BEGIN ENTRIES SUPPLIED

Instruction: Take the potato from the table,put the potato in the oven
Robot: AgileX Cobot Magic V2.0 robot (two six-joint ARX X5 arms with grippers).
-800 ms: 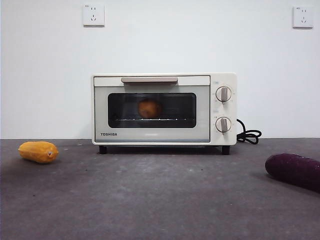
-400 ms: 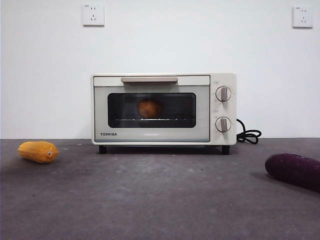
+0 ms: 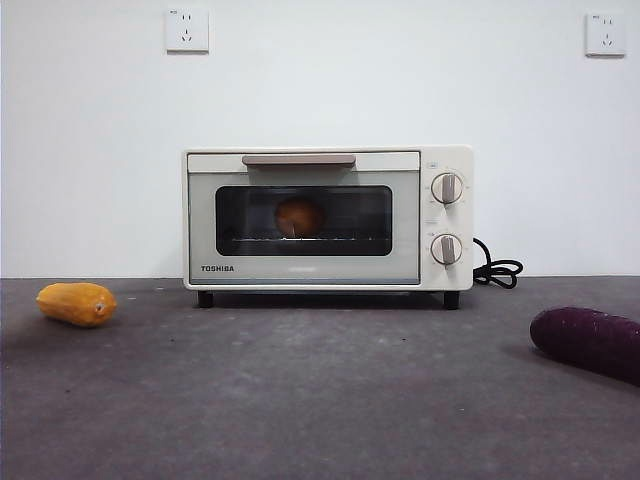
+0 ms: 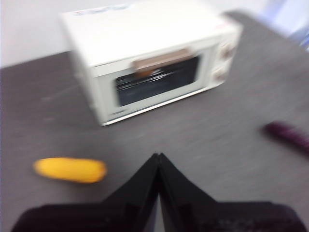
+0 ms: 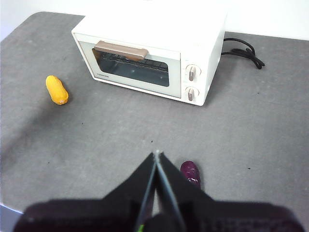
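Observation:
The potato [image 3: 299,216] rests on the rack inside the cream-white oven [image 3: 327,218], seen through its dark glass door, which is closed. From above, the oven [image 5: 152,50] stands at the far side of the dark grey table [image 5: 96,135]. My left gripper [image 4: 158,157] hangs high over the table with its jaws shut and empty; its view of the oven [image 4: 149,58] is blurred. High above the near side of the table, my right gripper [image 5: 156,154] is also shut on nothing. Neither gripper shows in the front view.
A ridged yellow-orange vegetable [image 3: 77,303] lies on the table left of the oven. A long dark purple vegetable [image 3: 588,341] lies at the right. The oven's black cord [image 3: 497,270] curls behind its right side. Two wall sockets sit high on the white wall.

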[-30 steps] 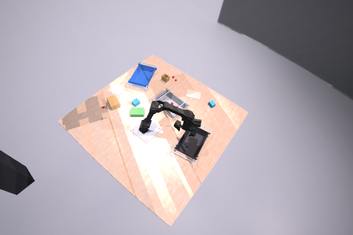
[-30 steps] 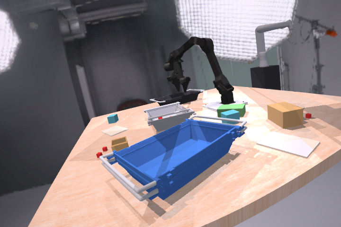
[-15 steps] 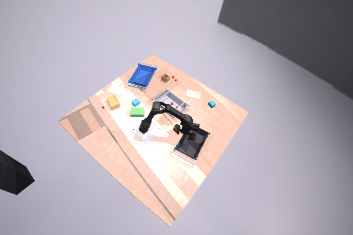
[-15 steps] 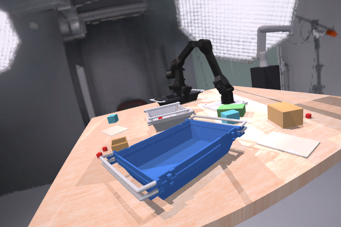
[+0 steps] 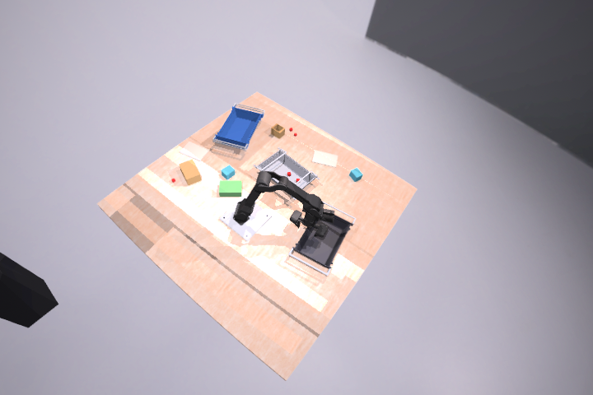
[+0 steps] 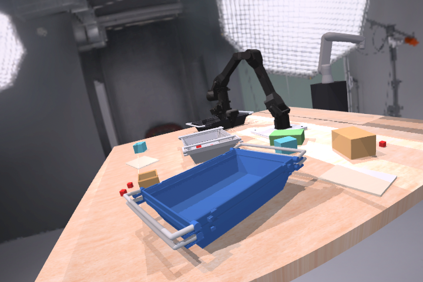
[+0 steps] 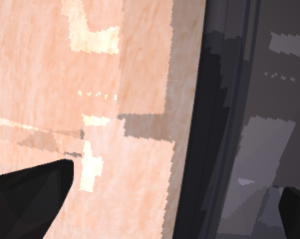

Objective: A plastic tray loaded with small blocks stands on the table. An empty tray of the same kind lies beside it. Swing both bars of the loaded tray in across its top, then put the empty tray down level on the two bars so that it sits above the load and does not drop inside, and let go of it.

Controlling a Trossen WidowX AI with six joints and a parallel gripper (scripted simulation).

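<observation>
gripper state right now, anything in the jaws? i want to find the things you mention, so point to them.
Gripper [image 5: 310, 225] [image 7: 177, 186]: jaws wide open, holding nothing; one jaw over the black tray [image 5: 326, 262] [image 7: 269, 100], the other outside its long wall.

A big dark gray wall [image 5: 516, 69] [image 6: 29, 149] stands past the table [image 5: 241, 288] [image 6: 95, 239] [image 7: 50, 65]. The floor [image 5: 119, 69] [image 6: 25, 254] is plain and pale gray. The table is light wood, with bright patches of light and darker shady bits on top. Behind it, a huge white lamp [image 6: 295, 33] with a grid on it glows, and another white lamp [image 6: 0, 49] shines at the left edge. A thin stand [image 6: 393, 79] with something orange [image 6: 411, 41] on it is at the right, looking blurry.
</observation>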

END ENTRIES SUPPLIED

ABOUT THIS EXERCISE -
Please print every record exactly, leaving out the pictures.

COMPLETED TASK -
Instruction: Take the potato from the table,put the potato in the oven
Robot: AgileX Cobot Magic V2.0 robot (two six-joint ARX X5 arms with grippers).
-800 ms: 
-400 ms: 
+0 ms: 
+0 ms: 
+0 ms: 
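Observation:
The potato [image 3: 299,216] rests on the rack inside the cream-white oven [image 3: 327,218], seen through its dark glass door, which is closed. From above, the oven [image 5: 152,50] stands at the far side of the dark grey table [image 5: 96,135]. My left gripper [image 4: 158,157] hangs high over the table with its jaws shut and empty; its view of the oven [image 4: 149,58] is blurred. High above the near side of the table, my right gripper [image 5: 156,154] is also shut on nothing. Neither gripper shows in the front view.
A ridged yellow-orange vegetable [image 3: 77,303] lies on the table left of the oven. A long dark purple vegetable [image 3: 588,341] lies at the right. The oven's black cord [image 3: 497,270] curls behind its right side. Two wall sockets sit high on the white wall.
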
[-30 steps] 
[-30 steps] 
[-15 steps] 
[-15 steps] 
[+0 steps] 
[+0 steps] 
[+0 steps] 

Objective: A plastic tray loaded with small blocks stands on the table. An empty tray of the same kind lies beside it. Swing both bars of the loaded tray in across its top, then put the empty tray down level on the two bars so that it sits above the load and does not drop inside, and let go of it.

Controlling a Trossen WidowX AI with six joints and a parallel gripper (scripted simulation).

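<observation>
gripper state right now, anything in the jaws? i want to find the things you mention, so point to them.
Gripper [image 5: 310, 225] [image 7: 177, 186]: jaws wide open, holding nothing; one jaw over the black tray [image 5: 326, 262] [image 7: 269, 100], the other outside its long wall.

A big dark gray wall [image 5: 516, 69] [image 6: 29, 149] stands past the table [image 5: 241, 288] [image 6: 95, 239] [image 7: 50, 65]. The floor [image 5: 119, 69] [image 6: 25, 254] is plain and pale gray. The table is light wood, with bright patches of light and darker shady bits on top. Behind it, a huge white lamp [image 6: 295, 33] with a grid on it glows, and another white lamp [image 6: 0, 49] shines at the left edge. A thin stand [image 6: 393, 79] with something orange [image 6: 411, 41] on it is at the right, looking blurry.
</observation>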

Nothing remains to be answered in this exercise.